A new innovation hub with its park.

 

Mediopadana Innovation District

location: Reggio Emilia, Italy
client: Rosa Real Estate
status: invited competition, finalist - 2025
collaborators: Alessandro Molesini, Omar Ben Hamed, Alberto Procaccini, Emmanuel Serio, Jacopo Moschini, Chiara Gandolfi
program: Project of an innovation hub images: Filippo Bolognese landscape designer: Silvia Ghirelli

 

The Mediopadana Innovation District, strategically located in the northern area of the city of Reggio Emilia, is a hub for the development of high value-added services for the advanced tertiary sector, aiming to contribute to the city’s sustainable and competitive growth by enhancing its attractiveness. The project concerns a greenfield, peri-urban area with exceptional potential, thanks to its strategic position close to the Mediopadana High-Speed Rail Station and the A1 motorway exit, as well as its central location within the northern area. The masterplan integrates the Spark-Security and 7Tower buildings into the design of pathways, access points, outdoor spaces, parking areas, and landscape, ensuring integrated development of the entire site and creating functional, connective, and architectural synergies.

The project is conceived as a cohesive urban campus, organized around a large main building with a quadrangular layout, which defines an open and permeable central courtyard. The courtyard functions as the relational heart of the complex, fostering encounters, social interaction, and visual connections among the various functions.

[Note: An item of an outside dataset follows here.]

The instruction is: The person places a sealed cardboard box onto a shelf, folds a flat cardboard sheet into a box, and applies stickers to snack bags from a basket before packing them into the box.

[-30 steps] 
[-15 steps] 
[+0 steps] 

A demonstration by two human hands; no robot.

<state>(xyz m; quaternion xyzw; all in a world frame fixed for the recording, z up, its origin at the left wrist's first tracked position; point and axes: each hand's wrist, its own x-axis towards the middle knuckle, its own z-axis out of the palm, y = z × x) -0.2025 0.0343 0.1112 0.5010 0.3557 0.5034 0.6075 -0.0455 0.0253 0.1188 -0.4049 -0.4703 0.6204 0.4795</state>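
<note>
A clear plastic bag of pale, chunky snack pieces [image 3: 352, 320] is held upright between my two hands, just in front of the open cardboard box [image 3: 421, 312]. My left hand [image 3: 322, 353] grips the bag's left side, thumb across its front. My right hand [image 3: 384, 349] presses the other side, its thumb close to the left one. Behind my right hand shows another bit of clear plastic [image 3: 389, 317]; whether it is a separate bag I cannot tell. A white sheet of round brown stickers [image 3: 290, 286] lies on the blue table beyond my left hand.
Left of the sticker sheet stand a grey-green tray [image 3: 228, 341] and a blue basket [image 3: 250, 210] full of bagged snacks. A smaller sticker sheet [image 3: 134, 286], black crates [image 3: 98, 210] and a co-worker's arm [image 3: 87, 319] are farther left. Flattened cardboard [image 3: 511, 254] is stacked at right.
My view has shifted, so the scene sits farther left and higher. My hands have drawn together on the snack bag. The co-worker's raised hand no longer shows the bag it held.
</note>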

The main building presents a horizontal, compact volumetry articulated across multiple levels, with facades organized in a regular, modular rhythm. Repeated vertical elements convey transparency, lightness, and solar responsiveness. The internal courtyard reinforces a vision of architecture that is both introspective and permeable, engaging harmoniously with the surrounding landscape.

Encircling the main building are autonomous yet coordinated volumes of varied heights and forms: more compact, vertical structures, and a striking cylindrical volume that emerges as an iconic, recognizable landmark, likely intended for special or collective functions. This diversity in form establishes a clear spatial hierarchy while shaping a dynamic and expressive urban identity.

The open-space framework is integral to the project: tree-lined avenues, pedestrian pathways, and landscaped areas organize movement and use, thoughtfully separating vehicular circulation from areas dedicated to leisure and social exchange. The landscape is conceived as an environmental infrastructure, knitting the buildings together and reinforcing the campus’s distinctive character.

As a whole, the project embodies contemporary, rational, and institutional architecture, emphasizing functional flexibility, urban legibility, and the seamless integration of built and open spaces. It presents a vision of an innovative, well-structured hub designed to support advanced tertiary activities, offering both a functional and symbolic center for interaction, learning, and professional engagement.

The master plan defines and connects two fundamental elements, capable of establishing clear and articulated relationships with both the immediate surroundings and the broader area. The ambition is to create architectures capable of expressing civic strength and appeal within a marginal context undergoing rapid development around the extraordinary driver of the high-speed rail station, thus becoming, like it, indispensable elements of the contemporary landscape and city.

MID.SQUARE: a courtyard-based development centered around a green square, with buildings and tertiary functions as well as related activities (restaurants, retail, and personal services) arranged along it. These functions are located on the ground floor, adjacent to the courtyard and in proximity to parking areas and pedestrian access points. The buildings around the courtyard define an open yet well-defined space within its perimeter. The volume stands out with a highly recognizable skyline and image within an urban context characterized by heterogeneous, low-rise buildings.

MID.POINT: a tall, compact, ellipsoidal building that concentrates the hospitality function (business aparthotel or RTA with bi- and three-room units in an Airbnb-style formula, with services on the ground floor and top floor) in its vertical development along the business road. Set back in favor of via Gramsci and 7Tower, it is functionally autonomous yet integrated in terms of accessibility, pedestrian connections, and functional synergies with MID.SQUARE.